One of the people Mason has helped along the way is Tom Masterson, founder and CEO of T.E.M. Group.

“When I first started my business in 1999, TEM Electric (now TEM Group) grew fast,” Masterson said. “And like all small businesses, with the fast growth came cash-flow problems. I had gone to my bank, and they would not loan me the large amount of money I was asking for. James was a successful businessman at the time. I decided to approach James to see if he could point me in the right direction.”

Masterson said Mason asked to see his business plan and after reviewing it said he personally would loan him the money.

“With that money, I was able to take on more and bigger jobs, make payrolls on time, pay my vendors on time and invest in more equipment and tools,” Masterson said. “It was an aha moment and catapulted TEM into the successful company we are today.”

Mason said he likes to think of himself as the guy who finds less risky, more risk-adjusted types of returns.

“Its’ really fun to try to help (bankers) be more efficient and get everyone on the same page to see the future differently,” Mason said. “I enjoy the strategic component in all of that. There’s a certain harmony in it that I really enjoy. I find the math interesting, and it’s a good use of my natural talents.”

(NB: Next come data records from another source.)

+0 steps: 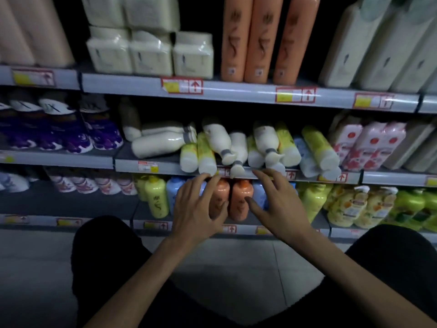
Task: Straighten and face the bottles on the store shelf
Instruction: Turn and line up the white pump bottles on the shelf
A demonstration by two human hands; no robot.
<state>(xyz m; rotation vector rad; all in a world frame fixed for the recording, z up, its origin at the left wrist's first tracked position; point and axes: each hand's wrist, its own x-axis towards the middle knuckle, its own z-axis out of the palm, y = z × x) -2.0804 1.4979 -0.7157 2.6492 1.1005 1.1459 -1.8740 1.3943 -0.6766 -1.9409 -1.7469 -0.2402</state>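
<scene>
Several white and yellow bottles lie toppled in a heap on the middle shelf. A white bottle lies on its side at the left of the heap. Yellow bottles lean forward with caps over the shelf edge, and a white bottle hangs cap-down past the edge. A yellow bottle lies tilted at the right. My left hand and my right hand hover just below the shelf edge, fingers spread, holding nothing.
Two orange bottles stand on the shelf below, behind my hands, with yellow bottles to their left. Tall orange bottles stand on the top shelf. Pink packs sit right of the heap, purple packs left. My dark-clothed knees fill the bottom.
</scene>
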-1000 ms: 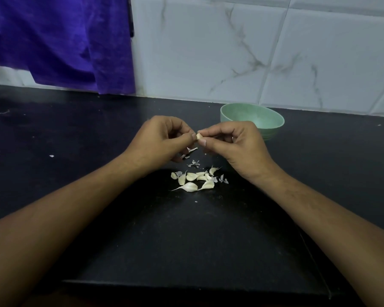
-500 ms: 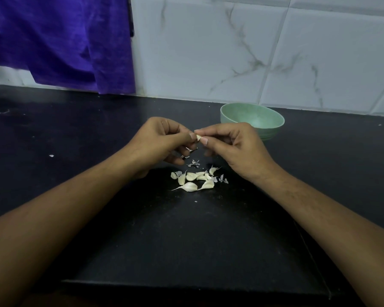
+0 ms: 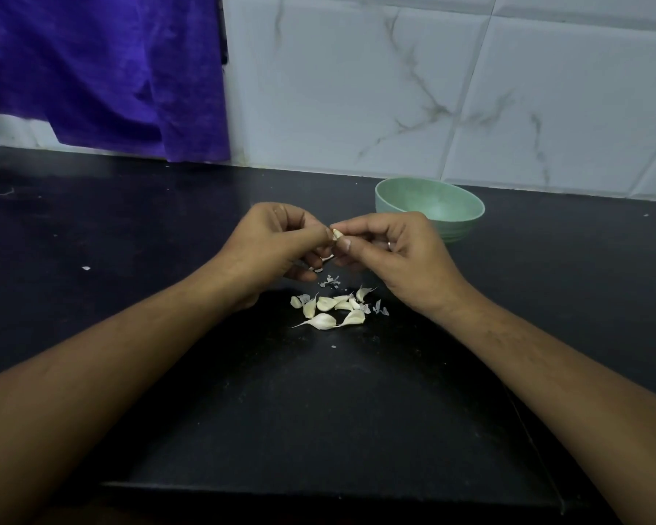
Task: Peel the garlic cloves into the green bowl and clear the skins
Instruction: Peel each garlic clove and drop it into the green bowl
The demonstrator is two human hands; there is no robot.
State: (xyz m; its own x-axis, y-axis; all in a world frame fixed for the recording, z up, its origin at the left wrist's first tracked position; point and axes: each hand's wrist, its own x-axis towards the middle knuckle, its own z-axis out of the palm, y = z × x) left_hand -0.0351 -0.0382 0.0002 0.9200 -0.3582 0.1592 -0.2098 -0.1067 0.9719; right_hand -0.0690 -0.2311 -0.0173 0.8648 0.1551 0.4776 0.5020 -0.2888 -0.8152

Mason said he would not be the man he is today if not for his life’s two most important role models, his mother and his wife.

His mother, Rebecca Shaver Mason Irvine, was an English teacher in Elizabethtown. After she married Mason’s father, Eddie Mason, a member of the Kentucky Basketball Hall of Fame, the couple moved to Chicago where Mason was born.

Eddie Mason was from West Point, and soon the family moved to Louisville where Mason grew up and eventually met his wife.

“A family connection reached out to my mother and said their daughter was going to med school, and asked if she knew of a good place where she could live,” Mason said. “My mother offered her carriage house. And Leigh Anne Pearman, who is now my wife, moved into my mother’s carriage house.”

Mason said he met Pearman and fell in love.

“I asked her out a thousand times, and she said no nine hundred and ninety-nine times,” Mason said with a smile. “She finally said she would go out with me, and so I said, ‘Then I’m never going to let this date end.’ ”

Having helped countless people and businesses along the way, Mason said it’s important how people view success.

“Be very careful how you measure success,” Mason said. “It’s never about the money. It’s always going to be about the relationships. Be careful how you measure your own success.”

“James lives life to its fullest and engages with everyone that he meets; he is an incredible listener,” Joy said. “He feels deeply for everyone around him and strives to take care of each person.”